WORK INSTRUCTIONS: Set down exactly the lines in the records below that run from the line with "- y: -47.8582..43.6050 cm" to the line with "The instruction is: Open", inclusive, and nothing more.

DATA LISTING START

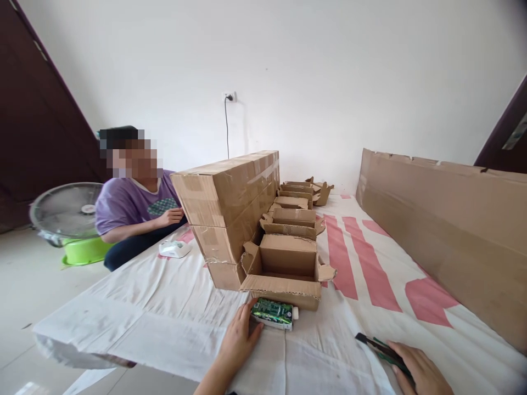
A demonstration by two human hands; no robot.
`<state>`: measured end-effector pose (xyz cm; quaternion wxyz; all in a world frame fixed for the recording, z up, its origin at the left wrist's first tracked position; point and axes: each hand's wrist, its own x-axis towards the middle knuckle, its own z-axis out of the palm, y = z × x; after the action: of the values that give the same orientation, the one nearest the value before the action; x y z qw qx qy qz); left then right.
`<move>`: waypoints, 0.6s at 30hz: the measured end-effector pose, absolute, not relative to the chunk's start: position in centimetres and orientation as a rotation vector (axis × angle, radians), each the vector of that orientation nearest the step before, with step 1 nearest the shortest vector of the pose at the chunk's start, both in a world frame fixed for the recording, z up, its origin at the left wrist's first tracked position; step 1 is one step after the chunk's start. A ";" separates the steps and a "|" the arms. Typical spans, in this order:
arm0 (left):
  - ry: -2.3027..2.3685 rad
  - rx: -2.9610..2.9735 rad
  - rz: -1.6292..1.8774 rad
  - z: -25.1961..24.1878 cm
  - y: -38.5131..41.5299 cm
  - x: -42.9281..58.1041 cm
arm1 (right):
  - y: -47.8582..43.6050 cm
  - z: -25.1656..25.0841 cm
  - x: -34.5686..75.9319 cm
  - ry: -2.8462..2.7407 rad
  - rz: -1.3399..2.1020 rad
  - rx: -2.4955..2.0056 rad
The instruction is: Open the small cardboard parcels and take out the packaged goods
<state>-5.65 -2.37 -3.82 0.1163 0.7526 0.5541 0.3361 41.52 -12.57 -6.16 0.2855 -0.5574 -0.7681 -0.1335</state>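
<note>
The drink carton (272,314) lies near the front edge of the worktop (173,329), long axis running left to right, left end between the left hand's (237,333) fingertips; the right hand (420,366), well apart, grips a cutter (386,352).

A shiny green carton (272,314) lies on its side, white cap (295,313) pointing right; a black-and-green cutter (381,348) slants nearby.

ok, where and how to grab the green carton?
Probably the left end of the carton, from the left, where the left hand is. It lies on its side, cap sticking out right, and the open box close behind crowds the far side.
</note>
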 end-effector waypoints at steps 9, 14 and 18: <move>1.630 2.232 1.026 -4.0 -2.1 -5.8 | -12.7 -6.3 41.4 -2.014 -0.253 -1.580; 1.625 2.253 1.019 -4.0 -2.1 -6.0 | -12.9 -6.1 41.2 -1.999 -0.249 -1.599; 1.629 2.258 1.015 -3.8 -2.0 -5.9 | -12.9 -5.7 41.0 -2.001 -0.211 -1.630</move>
<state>-5.94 -1.99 -3.82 0.0890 0.7588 0.5476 0.3412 40.98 -12.90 -5.74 0.2726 -0.6057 -0.7434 -0.0785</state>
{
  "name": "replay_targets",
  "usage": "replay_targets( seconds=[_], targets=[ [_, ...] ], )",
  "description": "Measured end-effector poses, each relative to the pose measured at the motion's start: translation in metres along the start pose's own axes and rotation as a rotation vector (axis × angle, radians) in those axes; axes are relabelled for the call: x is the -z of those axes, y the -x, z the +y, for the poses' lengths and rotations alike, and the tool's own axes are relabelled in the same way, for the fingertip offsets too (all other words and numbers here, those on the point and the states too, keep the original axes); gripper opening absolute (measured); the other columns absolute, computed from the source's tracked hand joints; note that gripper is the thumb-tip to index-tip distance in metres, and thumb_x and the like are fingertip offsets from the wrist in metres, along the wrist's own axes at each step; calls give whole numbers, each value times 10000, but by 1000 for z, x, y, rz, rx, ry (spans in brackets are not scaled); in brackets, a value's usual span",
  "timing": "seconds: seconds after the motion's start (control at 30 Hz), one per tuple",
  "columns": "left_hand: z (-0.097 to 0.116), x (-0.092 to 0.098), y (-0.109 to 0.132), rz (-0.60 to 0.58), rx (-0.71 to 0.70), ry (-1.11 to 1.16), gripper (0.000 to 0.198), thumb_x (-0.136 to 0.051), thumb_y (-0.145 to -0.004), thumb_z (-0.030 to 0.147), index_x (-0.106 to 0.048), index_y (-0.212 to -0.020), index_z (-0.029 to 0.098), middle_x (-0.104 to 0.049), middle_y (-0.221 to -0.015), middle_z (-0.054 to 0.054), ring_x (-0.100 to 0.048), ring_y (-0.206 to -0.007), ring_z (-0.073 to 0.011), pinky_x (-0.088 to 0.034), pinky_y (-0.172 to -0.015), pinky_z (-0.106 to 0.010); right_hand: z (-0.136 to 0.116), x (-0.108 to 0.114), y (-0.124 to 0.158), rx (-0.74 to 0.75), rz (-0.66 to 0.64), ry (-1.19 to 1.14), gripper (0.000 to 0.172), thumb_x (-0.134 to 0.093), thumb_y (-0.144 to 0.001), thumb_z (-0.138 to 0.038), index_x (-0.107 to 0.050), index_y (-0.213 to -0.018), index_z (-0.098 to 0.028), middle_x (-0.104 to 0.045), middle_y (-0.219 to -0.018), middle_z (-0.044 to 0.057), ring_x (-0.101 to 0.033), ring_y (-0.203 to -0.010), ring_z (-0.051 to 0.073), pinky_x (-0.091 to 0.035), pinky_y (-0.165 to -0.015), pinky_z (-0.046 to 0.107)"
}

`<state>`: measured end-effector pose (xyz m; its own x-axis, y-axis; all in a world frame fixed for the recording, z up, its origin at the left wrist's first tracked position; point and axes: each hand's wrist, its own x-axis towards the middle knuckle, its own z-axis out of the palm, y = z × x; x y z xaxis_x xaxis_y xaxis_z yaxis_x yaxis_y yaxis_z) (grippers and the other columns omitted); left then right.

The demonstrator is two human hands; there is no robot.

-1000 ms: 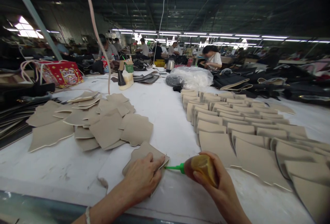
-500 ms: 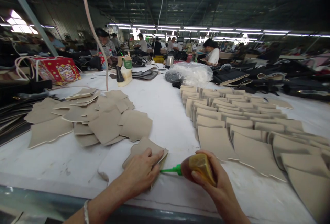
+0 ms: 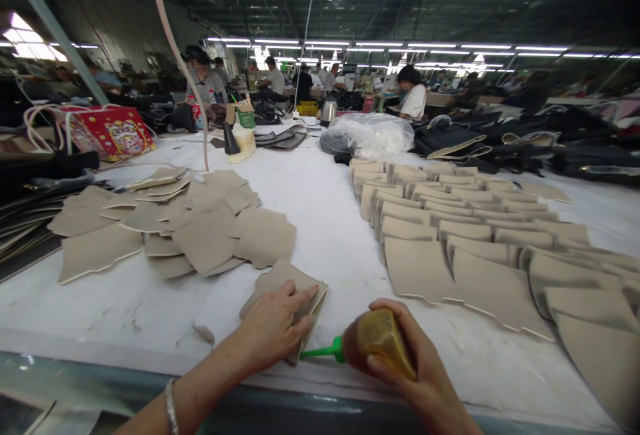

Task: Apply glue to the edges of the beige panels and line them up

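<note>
Near the table's front edge, a beige cut panel (image 3: 277,277) lies under my left hand (image 3: 275,325). That hand rests on top of it, fingers stretched out and the index finger pointing along the right edge. My right hand (image 3: 417,358) is wrapped round a squeeze bottle (image 3: 377,341) of amber-brown liquid, tilted on its side. Its thin green nozzle (image 3: 323,351) points left, with the tip at the panel's lower right edge. My left fingers hide part of the panel.
Loose beige panels (image 3: 205,228) lie heaped at left. Overlapping rows of folded beige pieces (image 3: 417,268) stand at right on the white tabletop (image 3: 320,221). Farther back are a red gift bag (image 3: 117,131), clear plastic (image 3: 373,135), dark material (image 3: 455,138) and several people at work.
The bottle and my right hand have moved slightly down and left, so the nozzle tip sits lower along the panel's edge. My left hand stays nearly in place.
</note>
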<state>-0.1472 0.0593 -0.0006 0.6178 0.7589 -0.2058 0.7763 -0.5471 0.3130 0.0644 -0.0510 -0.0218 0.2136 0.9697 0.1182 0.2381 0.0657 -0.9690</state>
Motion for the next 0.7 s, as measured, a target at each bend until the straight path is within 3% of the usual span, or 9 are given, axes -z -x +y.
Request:
replay_targets(
  seconds=[0.17, 0.33, 0.5, 0.7],
  targets=[
    [0, -1, 0, -3, -8, 8, 480, -351, -901, 413, -400, -1374, 343, -560, -1040, -44, -619, -903, -246, -457, -821, -375, 0, 0, 2, -23, 84, 45, 453, -683, -732, -418, -495, -1107, -250, -580, -952, 7, -565, -845, 217, -440, -761, 286],
    [0, 0, 1, -8, -7, 4, 484, -354, -900, 423, -400, -1374, 338, -556, -1049, -47, -613, -913, -246, -453, -824, -370, -1, 1, 4, -43, -40, -23, 485, -661, -732, -453, -470, -1129, -249, -580, -949, 10, -576, -827, 226, -443, -744, 301],
    [2, 2, 1, -30, 8, 2, 486, -346, -902, 413, -392, -1380, 337, -548, -1066, -47, -605, -911, -231, -445, -822, -343, 0, -2, 5, -52, 120, 49, 465, -679, -732, -442, -487, -1110, -251, -579, -986, 16, -573, -871, 233, -431, -785, 303],
    [2, 2, 2, -29, 9, 13, 482, -355, -904, 428, -399, -1374, 332, -545, -1072, -47, -603, -917, -229, -441, -824, -342, 0, -3, 6, -50, -22, -39, 473, -661, -735, -448, -482, -1125, -249, -607, -932, 11, -593, -802, 228, -457, -722, 307]
  ],
)
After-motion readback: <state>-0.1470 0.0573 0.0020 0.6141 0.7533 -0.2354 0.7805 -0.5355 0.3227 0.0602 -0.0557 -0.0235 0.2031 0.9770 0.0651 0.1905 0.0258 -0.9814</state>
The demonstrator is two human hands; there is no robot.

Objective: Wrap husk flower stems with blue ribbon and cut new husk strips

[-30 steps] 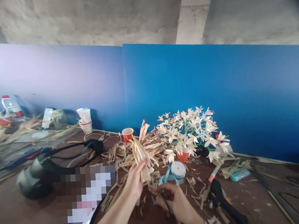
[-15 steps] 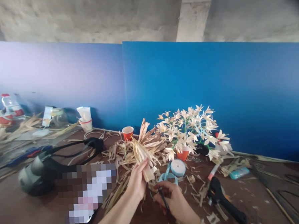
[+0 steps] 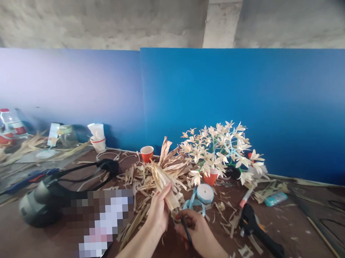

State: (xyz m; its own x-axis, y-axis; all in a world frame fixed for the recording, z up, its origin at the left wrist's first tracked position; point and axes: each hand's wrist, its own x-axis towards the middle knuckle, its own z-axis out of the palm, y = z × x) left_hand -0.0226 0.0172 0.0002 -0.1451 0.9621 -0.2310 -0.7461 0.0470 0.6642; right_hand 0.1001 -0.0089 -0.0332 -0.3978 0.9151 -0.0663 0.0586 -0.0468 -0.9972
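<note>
My left hand (image 3: pixel 160 206) is closed around a pale dried corn husk (image 3: pixel 161 177), which stands up and leans left from the fingers. Its lower end hangs below the thumb. Close by on the right, my right hand (image 3: pixel 195 228) grips a slim black tool (image 3: pixel 186 229); its kind is not clear, since the fingers cover part of it. The tool's upper end is near the bottom of the husk. Behind both hands lies a heap of dry husks (image 3: pixel 174 161). A roll of light blue ribbon (image 3: pixel 205 193) rests just beyond my right hand.
Cream husk flowers (image 3: pixel 220 149) stand in a red paper cup (image 3: pixel 211 177). A black glue gun (image 3: pixel 257 230) lies to the right, near a teal packet (image 3: pixel 276 199). On the left are a grey-black headset (image 3: pixel 40 207) and a blurred-out phone-like object (image 3: pixel 104 229). A blue partition (image 3: pixel 245 90) closes off the back.
The husk and both hands have shifted only slightly. My right hand has moved a little left, with the black tool turned more upright. The view has turned slightly.
</note>
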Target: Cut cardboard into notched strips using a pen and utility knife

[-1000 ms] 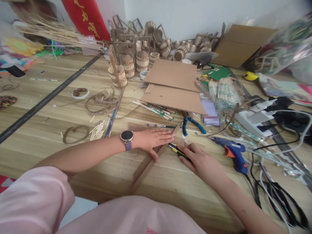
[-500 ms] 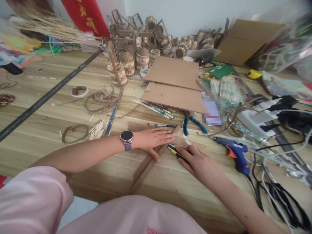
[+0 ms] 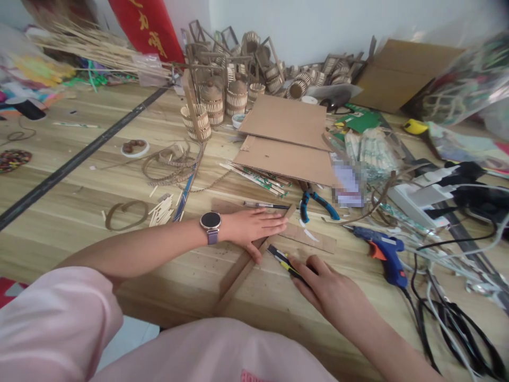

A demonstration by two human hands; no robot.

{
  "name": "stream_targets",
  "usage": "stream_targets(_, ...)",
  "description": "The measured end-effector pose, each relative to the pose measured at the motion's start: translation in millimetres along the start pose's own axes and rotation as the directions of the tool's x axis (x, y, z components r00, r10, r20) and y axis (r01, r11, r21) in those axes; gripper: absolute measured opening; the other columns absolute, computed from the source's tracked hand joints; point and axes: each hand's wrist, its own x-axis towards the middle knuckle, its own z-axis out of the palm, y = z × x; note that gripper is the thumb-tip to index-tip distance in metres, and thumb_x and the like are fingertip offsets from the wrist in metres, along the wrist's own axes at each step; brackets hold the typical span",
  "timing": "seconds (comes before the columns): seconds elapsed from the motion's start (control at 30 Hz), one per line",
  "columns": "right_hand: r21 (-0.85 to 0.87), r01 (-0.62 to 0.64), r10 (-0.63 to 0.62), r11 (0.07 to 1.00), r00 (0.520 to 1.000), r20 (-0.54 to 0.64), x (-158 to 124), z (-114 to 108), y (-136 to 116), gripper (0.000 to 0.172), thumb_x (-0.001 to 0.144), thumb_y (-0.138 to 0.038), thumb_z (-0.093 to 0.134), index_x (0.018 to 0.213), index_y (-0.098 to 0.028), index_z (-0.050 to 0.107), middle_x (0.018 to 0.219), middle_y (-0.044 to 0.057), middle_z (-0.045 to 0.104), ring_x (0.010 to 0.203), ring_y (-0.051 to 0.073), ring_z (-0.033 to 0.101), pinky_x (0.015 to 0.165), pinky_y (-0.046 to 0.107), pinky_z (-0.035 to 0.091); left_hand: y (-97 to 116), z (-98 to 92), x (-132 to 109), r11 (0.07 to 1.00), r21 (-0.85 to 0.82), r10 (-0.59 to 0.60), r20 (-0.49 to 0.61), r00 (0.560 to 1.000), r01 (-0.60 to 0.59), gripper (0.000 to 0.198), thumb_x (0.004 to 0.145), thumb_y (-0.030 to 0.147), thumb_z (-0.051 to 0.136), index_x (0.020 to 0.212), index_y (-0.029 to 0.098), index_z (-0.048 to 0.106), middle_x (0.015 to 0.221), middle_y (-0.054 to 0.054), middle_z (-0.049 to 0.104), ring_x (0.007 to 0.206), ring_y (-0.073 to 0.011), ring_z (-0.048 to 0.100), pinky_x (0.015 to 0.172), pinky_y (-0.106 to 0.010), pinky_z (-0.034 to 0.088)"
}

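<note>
My left hand (image 3: 254,227) lies flat with fingers stretched out, pressing a long brown strip (image 3: 239,272) that runs slantwise across the table. A watch (image 3: 210,219) is on that wrist. In my right hand (image 3: 324,278) is a yellow and black utility knife (image 3: 287,263); its blade tip points at the strip's right edge, close to my left thumb. Whether the blade touches the strip I cannot tell. Under and beside the strip lies a flat piece of cardboard (image 3: 314,237), with a pen (image 3: 265,205) beyond my left fingers.
Blue-handled pliers (image 3: 305,206) and a blue glue gun (image 3: 384,249) lie to the right, near a white power strip (image 3: 419,199) and tangled cables. Cardboard sheets (image 3: 286,119) and small stick baskets (image 3: 198,124) stand farther back. Short sticks (image 3: 161,211) and a coiled strip (image 3: 126,215) lie left.
My right hand with the utility knife has moved toward me and slightly right, along the strip's edge. My left hand keeps its place on the strip. The whole view has shifted a little.
</note>
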Motion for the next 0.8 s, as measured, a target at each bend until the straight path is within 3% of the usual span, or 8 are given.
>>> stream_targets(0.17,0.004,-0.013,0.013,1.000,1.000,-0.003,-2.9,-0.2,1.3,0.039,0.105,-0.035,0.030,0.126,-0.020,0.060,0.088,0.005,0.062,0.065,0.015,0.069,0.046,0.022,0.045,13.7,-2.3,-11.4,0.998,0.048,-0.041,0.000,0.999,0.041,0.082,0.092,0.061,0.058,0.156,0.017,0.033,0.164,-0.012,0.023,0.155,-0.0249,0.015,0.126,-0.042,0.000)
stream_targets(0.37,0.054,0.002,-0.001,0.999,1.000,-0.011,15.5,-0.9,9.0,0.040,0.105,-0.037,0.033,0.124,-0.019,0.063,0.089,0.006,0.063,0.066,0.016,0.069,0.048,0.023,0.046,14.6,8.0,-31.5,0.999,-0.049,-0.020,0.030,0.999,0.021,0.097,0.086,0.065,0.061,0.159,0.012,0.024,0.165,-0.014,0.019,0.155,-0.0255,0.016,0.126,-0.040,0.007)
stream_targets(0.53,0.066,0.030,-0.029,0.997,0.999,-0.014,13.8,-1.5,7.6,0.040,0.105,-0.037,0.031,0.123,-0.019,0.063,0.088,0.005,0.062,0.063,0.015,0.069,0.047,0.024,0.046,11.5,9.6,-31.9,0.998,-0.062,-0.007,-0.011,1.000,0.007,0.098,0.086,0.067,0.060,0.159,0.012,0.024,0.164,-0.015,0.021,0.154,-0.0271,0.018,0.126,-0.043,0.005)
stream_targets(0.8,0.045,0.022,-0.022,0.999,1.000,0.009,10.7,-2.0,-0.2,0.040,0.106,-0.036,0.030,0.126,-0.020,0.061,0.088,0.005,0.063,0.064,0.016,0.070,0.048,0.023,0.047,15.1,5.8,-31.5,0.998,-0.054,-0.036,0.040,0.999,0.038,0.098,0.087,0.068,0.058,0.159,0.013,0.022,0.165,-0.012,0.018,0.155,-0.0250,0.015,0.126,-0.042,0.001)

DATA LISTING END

OUTPUT BELOW:
  - y: -47.8582..43.6050 cm
  - z: -25.1656..25.0841 cm
  - x: -34.5686..75.9319 cm
  - ry: -2.8462..2.7407 rad
  - rz: -1.3399..2.1020 rad
  - rx: -2.4955..2.0056 rad
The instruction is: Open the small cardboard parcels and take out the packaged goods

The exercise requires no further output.